▸ **TASK TO CARRY OUT**
Which lines run from the line with "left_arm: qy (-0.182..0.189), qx" through the line with "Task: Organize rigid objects" in the entries below? Print them exactly, both ends included, and nothing more.

▸ **SUPPLIED RECORDS**
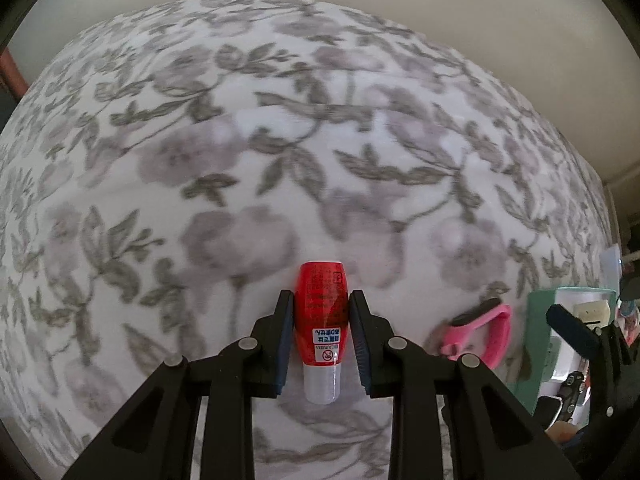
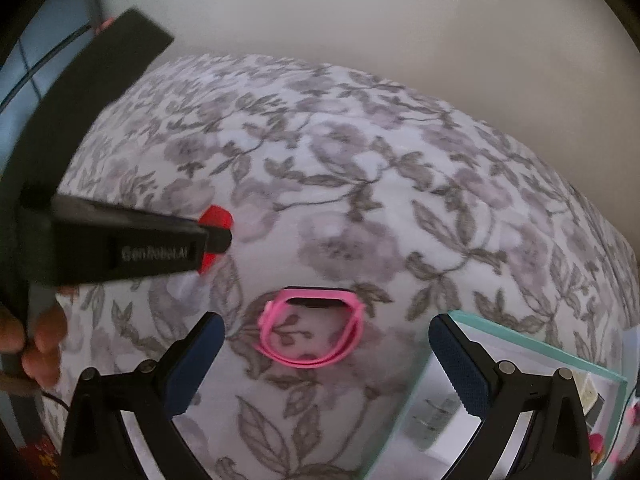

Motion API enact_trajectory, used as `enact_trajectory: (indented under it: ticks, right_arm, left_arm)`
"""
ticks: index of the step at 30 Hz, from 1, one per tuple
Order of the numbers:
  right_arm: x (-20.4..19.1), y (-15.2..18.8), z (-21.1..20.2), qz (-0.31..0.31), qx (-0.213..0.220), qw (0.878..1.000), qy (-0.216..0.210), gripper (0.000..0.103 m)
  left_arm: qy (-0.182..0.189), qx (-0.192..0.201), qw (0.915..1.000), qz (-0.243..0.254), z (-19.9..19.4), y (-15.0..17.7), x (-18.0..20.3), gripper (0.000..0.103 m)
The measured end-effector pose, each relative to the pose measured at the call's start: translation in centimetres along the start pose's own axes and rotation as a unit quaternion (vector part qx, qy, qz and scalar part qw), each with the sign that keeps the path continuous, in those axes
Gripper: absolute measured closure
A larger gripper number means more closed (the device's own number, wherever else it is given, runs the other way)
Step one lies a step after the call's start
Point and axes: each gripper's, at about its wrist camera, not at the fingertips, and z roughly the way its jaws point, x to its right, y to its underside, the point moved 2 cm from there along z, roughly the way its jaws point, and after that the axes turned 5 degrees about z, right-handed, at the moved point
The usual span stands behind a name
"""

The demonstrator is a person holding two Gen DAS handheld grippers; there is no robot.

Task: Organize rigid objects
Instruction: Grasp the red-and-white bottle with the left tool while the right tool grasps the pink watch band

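Red plastic forms the body of a small bottle (image 1: 320, 312) with a clear cap, which is clamped between the pads of the left gripper (image 1: 320, 320). Both blue pads are pressed against the bottle's sides, and the printed label is seen upside down from the left wrist. The bottle is held over a bed cover (image 1: 200, 140) printed with grey leaves and mauve flowers, well away from its far edge.

A pink wristband (image 2: 312, 332) is observed lying flat on the cover, near its right edge, with a dark module along its far side. It sits ahead of the right gripper (image 2: 326, 364), whose jaws are spread wide with nothing between them; the band is not touched by either pad.

A mint-green tray (image 2: 520, 344) is noted at the right edge of the cover, just beside the wristband. Small items are seen inside it, too blurred to identify. A hand (image 2: 36, 344) is seen on the left gripper's handle at the left of the right wrist view.
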Motion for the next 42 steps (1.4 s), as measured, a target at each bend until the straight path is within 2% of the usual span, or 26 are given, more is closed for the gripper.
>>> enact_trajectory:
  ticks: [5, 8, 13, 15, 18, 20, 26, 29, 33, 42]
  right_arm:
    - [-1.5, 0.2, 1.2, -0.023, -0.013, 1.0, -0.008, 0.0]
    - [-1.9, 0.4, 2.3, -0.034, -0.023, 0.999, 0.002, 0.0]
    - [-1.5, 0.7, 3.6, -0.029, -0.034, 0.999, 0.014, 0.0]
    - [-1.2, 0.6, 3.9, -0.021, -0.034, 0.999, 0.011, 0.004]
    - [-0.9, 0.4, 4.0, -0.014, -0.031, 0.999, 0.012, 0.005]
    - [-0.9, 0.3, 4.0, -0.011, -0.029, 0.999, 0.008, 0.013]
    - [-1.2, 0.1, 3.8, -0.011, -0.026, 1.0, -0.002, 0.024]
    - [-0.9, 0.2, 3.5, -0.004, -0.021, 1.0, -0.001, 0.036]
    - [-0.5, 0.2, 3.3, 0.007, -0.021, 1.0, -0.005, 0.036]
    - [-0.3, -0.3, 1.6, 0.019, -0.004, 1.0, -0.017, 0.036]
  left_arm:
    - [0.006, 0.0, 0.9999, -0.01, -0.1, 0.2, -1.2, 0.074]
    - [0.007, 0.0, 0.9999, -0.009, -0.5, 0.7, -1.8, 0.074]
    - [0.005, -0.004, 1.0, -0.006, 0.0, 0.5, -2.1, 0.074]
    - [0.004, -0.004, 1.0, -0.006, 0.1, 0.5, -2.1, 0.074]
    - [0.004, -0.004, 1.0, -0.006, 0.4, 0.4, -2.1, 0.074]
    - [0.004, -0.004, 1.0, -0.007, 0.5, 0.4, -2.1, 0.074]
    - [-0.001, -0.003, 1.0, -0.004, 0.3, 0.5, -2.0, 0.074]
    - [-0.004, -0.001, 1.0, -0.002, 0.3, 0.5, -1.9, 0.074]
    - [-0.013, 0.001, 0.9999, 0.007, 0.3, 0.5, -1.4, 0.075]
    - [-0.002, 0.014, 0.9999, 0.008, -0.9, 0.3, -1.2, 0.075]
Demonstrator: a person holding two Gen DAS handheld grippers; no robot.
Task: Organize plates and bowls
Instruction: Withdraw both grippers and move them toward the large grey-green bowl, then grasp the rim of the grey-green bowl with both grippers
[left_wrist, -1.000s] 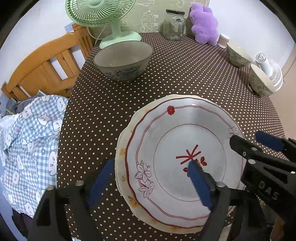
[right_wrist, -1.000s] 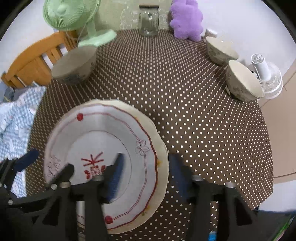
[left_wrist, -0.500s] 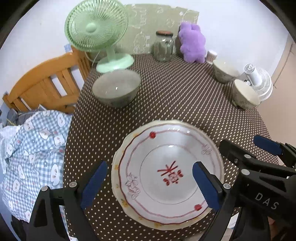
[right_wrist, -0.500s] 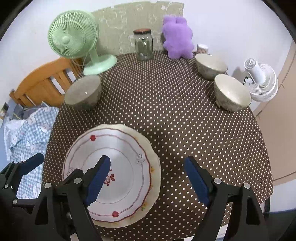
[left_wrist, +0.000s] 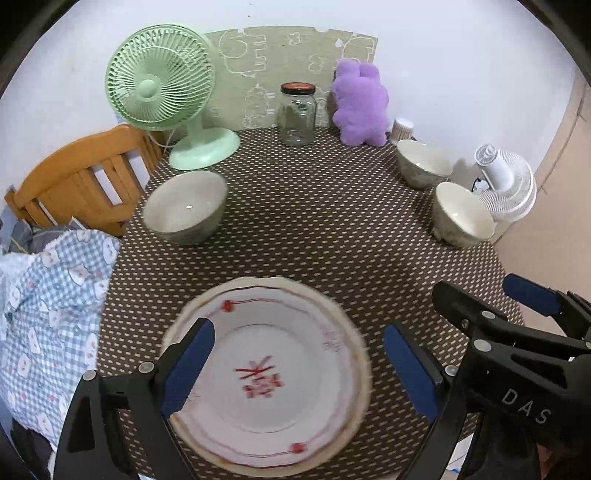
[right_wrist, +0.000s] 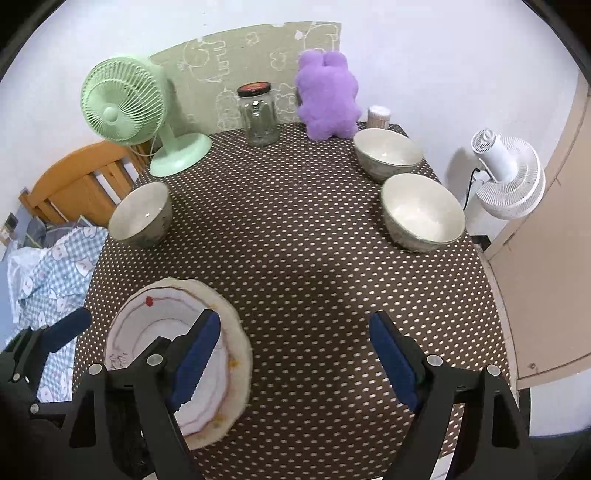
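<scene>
- Now two plates (left_wrist: 269, 373) are sitting stacked at the near edge of the table (left_wrist: 314, 229), the red-patterned one on top of a cream one.
- The left gripper (left_wrist: 295, 369) is hovering above the stack, its jaws standing wide and gripping nothing.
- The right gripper (right_wrist: 291, 358) is hanging over bare tablecloth just beside the stack, jaws likewise wide and holding nothing.
- One bowl (left_wrist: 184, 206) is resting by the left edge, near the green fan (left_wrist: 162, 88) at the far left corner.
- Two more bowls, one (right_wrist: 388, 153) behind the other (right_wrist: 423, 212), are sitting close together along the right edge.
- A glass jar (right_wrist: 258, 114) and a purple plush toy (right_wrist: 328, 96) are standing at the far edge.
</scene>
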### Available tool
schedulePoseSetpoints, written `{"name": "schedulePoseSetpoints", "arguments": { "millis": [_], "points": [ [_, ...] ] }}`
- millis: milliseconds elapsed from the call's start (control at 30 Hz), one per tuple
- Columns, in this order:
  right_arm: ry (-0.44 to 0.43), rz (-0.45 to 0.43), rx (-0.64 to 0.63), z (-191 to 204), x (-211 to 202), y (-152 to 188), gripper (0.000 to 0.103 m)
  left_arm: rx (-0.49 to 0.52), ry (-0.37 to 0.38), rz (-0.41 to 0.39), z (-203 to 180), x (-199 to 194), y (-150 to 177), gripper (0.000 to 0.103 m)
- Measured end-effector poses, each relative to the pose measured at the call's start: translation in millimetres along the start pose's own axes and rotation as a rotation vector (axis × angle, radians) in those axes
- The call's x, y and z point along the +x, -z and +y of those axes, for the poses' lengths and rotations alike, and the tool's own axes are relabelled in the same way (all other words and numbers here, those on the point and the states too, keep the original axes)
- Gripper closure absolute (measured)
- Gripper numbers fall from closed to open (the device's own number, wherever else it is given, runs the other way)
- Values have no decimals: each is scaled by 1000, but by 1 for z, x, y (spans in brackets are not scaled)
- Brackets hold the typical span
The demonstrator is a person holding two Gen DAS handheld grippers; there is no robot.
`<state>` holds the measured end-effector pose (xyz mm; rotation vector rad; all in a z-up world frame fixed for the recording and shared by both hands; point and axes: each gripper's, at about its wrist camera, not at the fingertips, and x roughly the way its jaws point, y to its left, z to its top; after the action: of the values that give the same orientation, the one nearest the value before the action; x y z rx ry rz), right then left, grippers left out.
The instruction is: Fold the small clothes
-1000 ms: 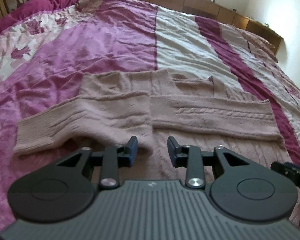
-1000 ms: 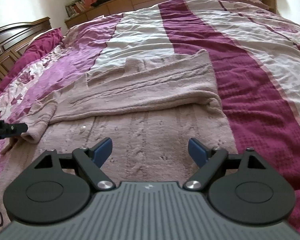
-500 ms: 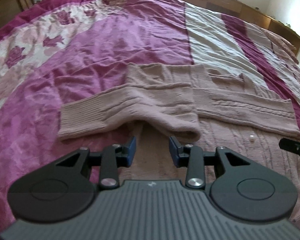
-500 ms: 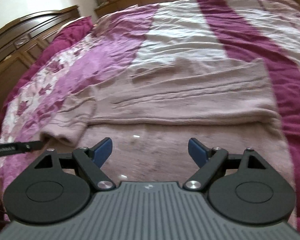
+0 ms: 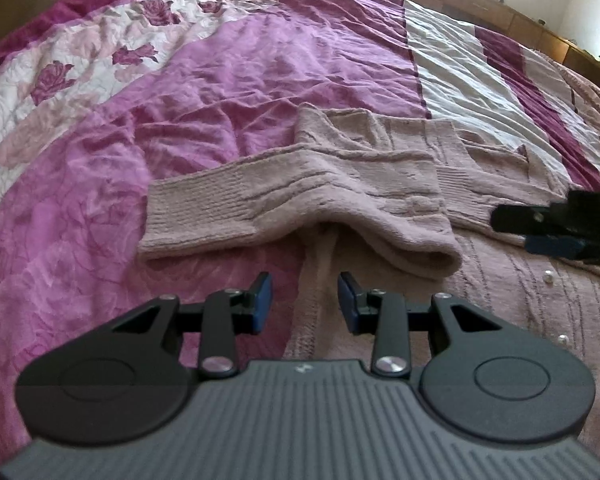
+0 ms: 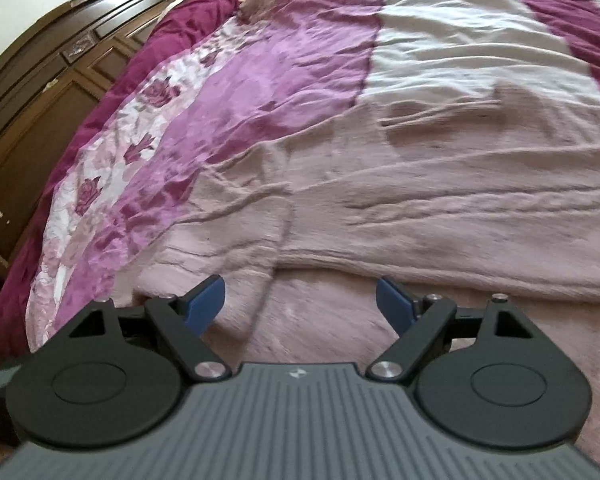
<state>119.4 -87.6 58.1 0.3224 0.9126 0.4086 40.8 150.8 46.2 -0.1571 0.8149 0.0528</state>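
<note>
Your sweater lay crosswise ahead of both open, empty jaws, its sleeve pointing left. Your right view blurred, cutting off its right side.

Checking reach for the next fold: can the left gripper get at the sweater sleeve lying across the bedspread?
Probably yes. The left gripper has open, empty jaws, the sleeve lies just ahead, and nothing sits between. The right gripper is off to the side.

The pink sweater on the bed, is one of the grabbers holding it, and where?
No. The left gripper and the right gripper both hover open over the sweater; nothing sits between their fingers.
</note>
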Motion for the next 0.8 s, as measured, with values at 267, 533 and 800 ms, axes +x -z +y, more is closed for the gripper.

▸ **REPLY TO THE EXERCISE**
  left_arm: qy (-0.182..0.189), qx (-0.192..0.201), qw (0.915..1.000), qz (-0.243..0.254), z (-19.9..19.4), y (-15.0..17.7), x (-18.0..20.3), gripper (0.000..0.103 m)
The measured end-effector pose, each relative to the pose measured at the call's start: translation in centimetres along the start pose's own axes and rotation as a unit quaternion (vector part qx, qy, qz and scalar part qw), each with the sign that keeps the path continuous, in those axes
Gripper: absolute measured closure
A larger gripper number means more closed (the device's own number, wherever else it is given, runs the other way)
Step one lies a step after the call's start
Point and axes: each gripper's, at about its wrist camera, not at the fingertips, and z roughly the way its jaws point, x to its right, y to its underside, the point moved 2 cm from there along z, roughly the way its jaws point, and after that the axes turned 5 degrees about z, right-handed, at the moved point
The usual span stands behind a name
"""

The demonstrator is a person holding two Gen DAS handheld grippers; there is no robot.

Task: Organize rigid objects

Nothing remains to be done in this exercise.